Les principaux points faibles de Google+ peuvent être résumés ainsi :
- Engagement utilisateur quasi inexistant
- Fuite de données personnelles non signalée
- Renforcement de la régulation, notamment avec le RGPD
En octobre 2018, Google annonce la fermeture du service pour le grand public ; la coupure interviendra à l’été 2019. Depuis, Google+ existe toujours, mais dans une version réservée aux entreprises, loin, très loin, de l’ambition initiale de rivaliser avec Facebook à grande échelle.
L’héritage de Google+ sur l’écosystème des réseaux sociaux
Google+ n’a pas disparu sans laisser de traces. Certes, la firme de Mountain View n’a pas réussi à déloger Facebook, mais son passage a marqué l’évolution des réseaux sociaux. Sa conception de la gestion des contacts et de la confidentialité a inspiré nombre de concurrents. Le principe des Cercles, avec ses options de partage ciblé, a semé des idées chez d’autres plateformes, soucieuses d’offrir des outils plus nuancés à leurs utilisateurs.
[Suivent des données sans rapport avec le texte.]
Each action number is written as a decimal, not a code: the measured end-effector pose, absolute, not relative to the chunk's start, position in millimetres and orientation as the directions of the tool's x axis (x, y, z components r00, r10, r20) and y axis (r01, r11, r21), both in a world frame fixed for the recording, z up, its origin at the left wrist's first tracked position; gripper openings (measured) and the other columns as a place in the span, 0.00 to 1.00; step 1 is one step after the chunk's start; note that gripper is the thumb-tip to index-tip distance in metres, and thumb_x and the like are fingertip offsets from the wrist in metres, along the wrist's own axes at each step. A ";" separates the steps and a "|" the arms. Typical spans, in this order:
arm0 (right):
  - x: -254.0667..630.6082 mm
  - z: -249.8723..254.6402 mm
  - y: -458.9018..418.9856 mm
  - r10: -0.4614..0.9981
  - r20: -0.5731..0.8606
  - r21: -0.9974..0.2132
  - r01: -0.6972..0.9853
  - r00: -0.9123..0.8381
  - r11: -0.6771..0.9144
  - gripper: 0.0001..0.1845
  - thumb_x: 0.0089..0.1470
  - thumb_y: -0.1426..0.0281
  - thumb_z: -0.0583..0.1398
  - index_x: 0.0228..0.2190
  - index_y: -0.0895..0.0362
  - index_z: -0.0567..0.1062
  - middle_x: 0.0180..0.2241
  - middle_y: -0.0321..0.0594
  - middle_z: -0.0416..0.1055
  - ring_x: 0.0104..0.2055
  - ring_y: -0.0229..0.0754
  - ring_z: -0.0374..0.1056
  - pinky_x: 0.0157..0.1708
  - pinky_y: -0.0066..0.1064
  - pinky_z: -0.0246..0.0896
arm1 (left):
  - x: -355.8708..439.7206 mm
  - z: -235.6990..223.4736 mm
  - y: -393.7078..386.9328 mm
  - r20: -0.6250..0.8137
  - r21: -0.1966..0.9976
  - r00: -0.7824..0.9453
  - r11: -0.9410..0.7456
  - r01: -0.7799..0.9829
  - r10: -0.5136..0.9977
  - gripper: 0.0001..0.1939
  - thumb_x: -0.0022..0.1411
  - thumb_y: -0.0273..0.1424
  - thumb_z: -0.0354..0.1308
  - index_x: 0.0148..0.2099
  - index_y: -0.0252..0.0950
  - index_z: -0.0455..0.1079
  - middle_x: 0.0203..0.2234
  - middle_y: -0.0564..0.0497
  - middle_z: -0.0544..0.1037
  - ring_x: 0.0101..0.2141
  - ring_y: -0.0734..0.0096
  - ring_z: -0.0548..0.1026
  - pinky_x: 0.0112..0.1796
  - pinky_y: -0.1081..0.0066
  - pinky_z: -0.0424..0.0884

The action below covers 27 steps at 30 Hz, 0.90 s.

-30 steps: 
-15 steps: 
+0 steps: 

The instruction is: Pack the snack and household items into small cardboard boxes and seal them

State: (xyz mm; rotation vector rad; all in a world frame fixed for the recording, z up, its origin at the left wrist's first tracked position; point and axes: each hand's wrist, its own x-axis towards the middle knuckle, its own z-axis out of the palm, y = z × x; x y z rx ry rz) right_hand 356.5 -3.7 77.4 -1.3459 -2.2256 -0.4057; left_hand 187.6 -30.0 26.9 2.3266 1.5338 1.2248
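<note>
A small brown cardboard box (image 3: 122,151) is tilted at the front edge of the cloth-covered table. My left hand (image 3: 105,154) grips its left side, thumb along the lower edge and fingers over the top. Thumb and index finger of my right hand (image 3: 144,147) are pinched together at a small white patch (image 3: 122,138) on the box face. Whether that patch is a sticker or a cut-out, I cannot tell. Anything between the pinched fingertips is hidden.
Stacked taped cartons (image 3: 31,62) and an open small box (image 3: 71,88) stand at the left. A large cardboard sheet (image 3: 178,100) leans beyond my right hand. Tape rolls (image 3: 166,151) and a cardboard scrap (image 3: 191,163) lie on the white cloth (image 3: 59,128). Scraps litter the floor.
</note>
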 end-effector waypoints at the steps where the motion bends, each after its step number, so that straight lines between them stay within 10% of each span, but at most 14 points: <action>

La plateforme a également servi de terrain d’essai pour l’intégration profonde des services Google : Drive, Maps, YouTube, Gmail… L’idée d’unifier différents outils autour d’un profil unique a ouvert la voie aux débats actuels sur la centralisation des identités numériques. Même après sa fermeture au public, Google+ continue de vivre dans l’univers professionnel, sous les noms de Google Currents puis Google Spaces, avec une vocation centrée sur la collaboration et le partage en interne.
Le parcours accidenté de Google+ a aussi donné matière à réflexion aux géants du numérique. On ne s’impose pas sur le terrain social à coups de millions, ni même grâce à la notoriété. L’attachement des utilisateurs à des expériences authentiques et des interfaces intuitives reste déterminant. Les tentatives d’intégration forcée, notamment avec YouTube, ont fini par servir d’avertissement pour tous ceux qui rêvent d’écosystèmes totalement verrouillés.
À sa manière, Google+ a influencé la façon dont on conçoit aujourd’hui la confidentialité, l’interopérabilité et l’expérience utilisateur sur les réseaux sociaux. L’histoire du réseau social de Google reste gravée dans la mémoire du web : celle d’un géant qui a su façonner le débat, sans jamais parvenir à fédérer la foule.